As you can easily see, this happy opening/closing of the modelset can cause havoc, if two clients use the same modelset and run in parallel. But they don't even have to run parallel, i can imagine this is tricky in any environment.

o/c: Models Left Open

  • idea: establish a best practice recommendation: all modelsets have to be open all the time and have to be left open once opened, if someone else wants to access them in the future. A Model or ModelSet passed to you in a method parameter is assumed to be open already. The object that creates a ModelSet is responsible for opening and closing it. Calling close/open to flush bulk operations is ok but not needed, as Bulk operations are implemented in update(Diff).
    • idea: calling ModelSet.getModel(x) will return an open model, if the modelset was already open. (it should fail anyway if the modelset was not open).
    • idea: Closing the ModelSet will automatically close all models returned by getModel().
      • pro: probably quite handy when shutting down an application
      • issue: this may cause deadlocks and dangling connectsions on shutdown (it is not possible for a graceful shutdown then), because of sesame2 connection policy.
    • pro: rdf2go should stay simple
    • pro: that wouldnt change too much code

The code would change to this:

// there is only one instance of modelset, wrapping the database
Manager.getModelSet() {
 if (modelset==null)  { 
   modelset = ModelFactory......doyourthing;
   modelset.open();
 }
 return modelset;
}
Manager.shutdown() {
 if (modelset != null)
 { modelset.close(); // also closes any opened models
   modelset = null;
 }
}
// Service get it and do things:
Service.doThing() {
 ms =  Manager.getModelSet();
 ms.........dothethingthatclientsusuallydo
 ms....do another thing that takes 20 seconds
 ms.... the modelset stays open...
}

o/c: create independent ModelSet instances

  • idea: creating new ModelSets everytime clients call Manager.getModelSet(),

so that every service runs on a different modelset.

      • con: that will render the ModelSetListener useless (it cannot listen to updates) and create many modelsets.
  • idea: create some kind of "session" from a ModelSet, like Sesame2 or JDBC does:
ModelSetSession s = ModelSet.open();
s.doyourthing.
s.close();
    • con: that would destroy the simplicity and benefit of RDF2Go.

o/c: reference counting

  • idea: use the reference counting technique, and establishing a policy on how to handle open/close calls.
    • pro: (leo) everyone can then call open/close with try..finally clauses
    • con: (leo) adds complexity and LinesOfCode, everybody *should* then call open/close
    • explanation:

Basically each open call will do a +1 on a counter and each close call will do a -1. A model is actually open when the counter passed from 0 to 1 and closed when the counter goes from 1 to 0. An usage policy and good documentation should do the rest.

This approach is used in the Mac OS X Cocoa framework, though it concerns memory allocation.

The policy is described here: http://developer.apple.com/documentation/Cocoa/Conceptual/MemoryMgmt/Tasks/MemoryManagementRules.html

Then they have this special AutoreleasePools in order to handle special cases like factory methods, where you cannot call "release" on the created object before returning (otherwise it would be destroyed), but cannot call it after returning as well because you loose the reference to it.

  • idea: abandon auto-commit.

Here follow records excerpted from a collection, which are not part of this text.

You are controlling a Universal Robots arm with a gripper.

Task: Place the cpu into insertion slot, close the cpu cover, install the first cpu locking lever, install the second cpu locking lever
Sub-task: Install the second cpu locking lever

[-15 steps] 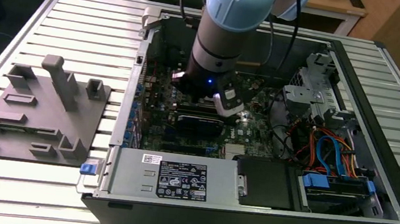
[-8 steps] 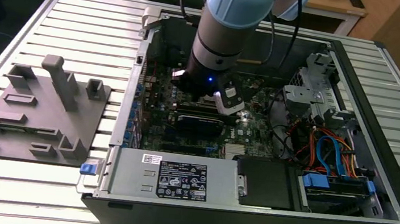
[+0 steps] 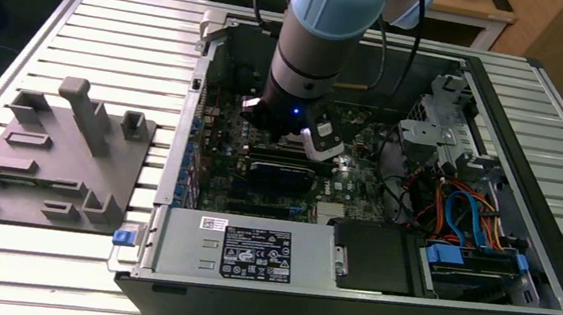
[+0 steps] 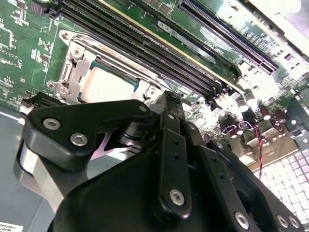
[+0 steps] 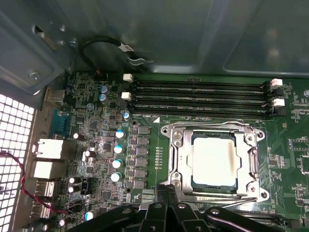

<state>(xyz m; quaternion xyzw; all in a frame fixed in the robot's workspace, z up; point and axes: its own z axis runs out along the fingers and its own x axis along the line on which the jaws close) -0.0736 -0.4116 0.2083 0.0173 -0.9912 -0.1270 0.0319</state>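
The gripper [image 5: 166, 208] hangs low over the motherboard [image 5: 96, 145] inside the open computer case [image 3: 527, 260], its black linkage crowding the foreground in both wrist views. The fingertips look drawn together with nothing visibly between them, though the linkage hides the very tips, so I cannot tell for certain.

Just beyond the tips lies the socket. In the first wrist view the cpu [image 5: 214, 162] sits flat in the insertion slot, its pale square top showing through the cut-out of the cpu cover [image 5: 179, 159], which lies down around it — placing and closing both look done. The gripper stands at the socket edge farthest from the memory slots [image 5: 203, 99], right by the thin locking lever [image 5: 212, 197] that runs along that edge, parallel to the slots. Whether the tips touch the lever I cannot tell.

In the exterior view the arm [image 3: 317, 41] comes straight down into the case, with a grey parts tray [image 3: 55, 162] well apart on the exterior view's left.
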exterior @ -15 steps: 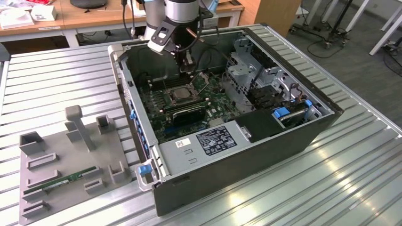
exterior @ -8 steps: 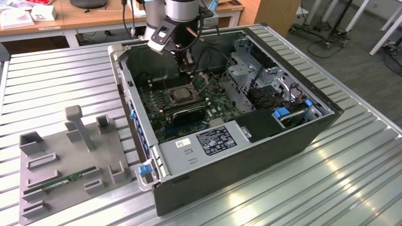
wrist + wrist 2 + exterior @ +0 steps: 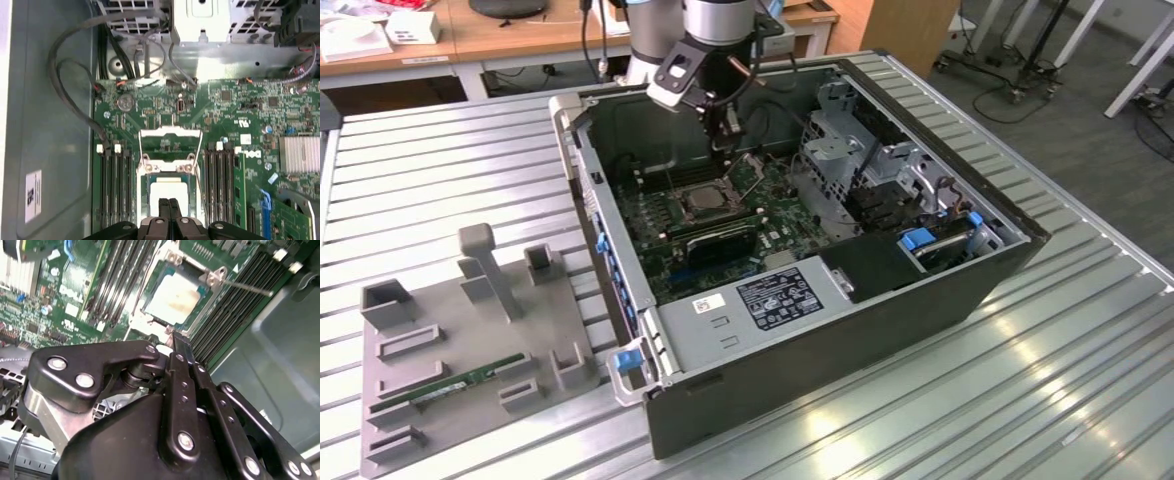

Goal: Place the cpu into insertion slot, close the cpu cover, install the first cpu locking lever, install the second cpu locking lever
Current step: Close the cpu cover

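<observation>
The cpu (image 3: 169,191) lies flat in the socket on the green board, its silver top showing in both wrist views (image 3: 175,300) and the exterior view (image 3: 700,203). The cpu cover (image 3: 170,132) stands swung open at the socket's far side, board showing through its open centre. One thin locking lever (image 3: 250,288) sticks out free beside the socket. My gripper (image 3: 169,206) hangs just above the socket's edge, fingers together with nothing between them (image 3: 179,340). In the exterior view the gripper (image 3: 724,135) hovers inside the case over the board.
Black memory slots (image 3: 116,190) flank the socket on both sides. Loose cables (image 3: 75,95) and a metal drive cage (image 3: 847,150) crowd the case. On the table at the exterior view's left, a grey fixture (image 3: 467,330) holds a green memory stick (image 3: 454,383).
</observation>
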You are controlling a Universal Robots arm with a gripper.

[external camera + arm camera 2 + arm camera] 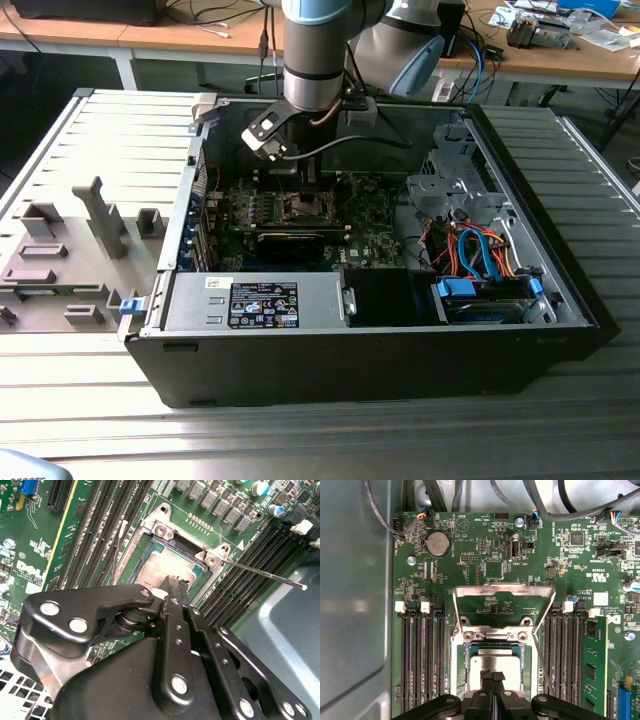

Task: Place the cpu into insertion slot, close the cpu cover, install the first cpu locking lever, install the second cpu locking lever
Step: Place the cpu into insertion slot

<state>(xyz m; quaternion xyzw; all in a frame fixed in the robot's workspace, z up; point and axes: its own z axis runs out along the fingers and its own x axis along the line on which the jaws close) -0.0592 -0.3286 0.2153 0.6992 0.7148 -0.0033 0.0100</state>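
Here, cpu (492,662) — pale silver, square, flat in insertion slot (494,649)

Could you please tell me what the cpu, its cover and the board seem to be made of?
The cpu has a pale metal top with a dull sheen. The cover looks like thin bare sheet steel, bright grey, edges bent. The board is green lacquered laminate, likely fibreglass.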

Changes are only stored on "close()"
    • con: will cost some simplicity
    • con: lead to migration pains.
    • con: (leo) makes everything more complicated and is a guaranteed source for bugs

Open/Close in Sesame

SailConnection.close: "Any updates that haven't been committed yet will be rolled back."

"Care should be taken to properly close SailConnections as they might block concurrent queries and/or updates on the Sail while active, depending on the Sail-implementation that is being used."

No relevant issues for "open" filed in http://www.openrdf.org/issues/secure/IssueNavigator.jspa?

Quite some issues filed for "close": http://www.openrdf.org/issues/secure/IssueNavigator.jspa?mode=hide&requestId=10030

modelset.close() semant.css

issue: closing a modelset - will it close models returned by ModelSet.getModel() ?

Model wrapping ModelSet when created by ModelSet

Axel Rauschmayer: In general, I would like a Model to be just a "curried" wrapper for a ModelSet (currently it seems to be the other way around: a ModelSet wraps several Models). - Compare: There are resource centric Java APIs where wrapper objects hold a resource and provide the same API as the triple store (minus the "subject" part of each method signature). - Similarly, a Model could just be a triple wrapper for the quad API "ModelSet".

Idea: Make Model a wrapper for ModelSet when created by ModelSet.open(). Implement all methods of AbstractModelSet on the find.csspo) add.csspo) remove.csspo) methods of AbstractModelSet and NOT on the methods of AbstractModel.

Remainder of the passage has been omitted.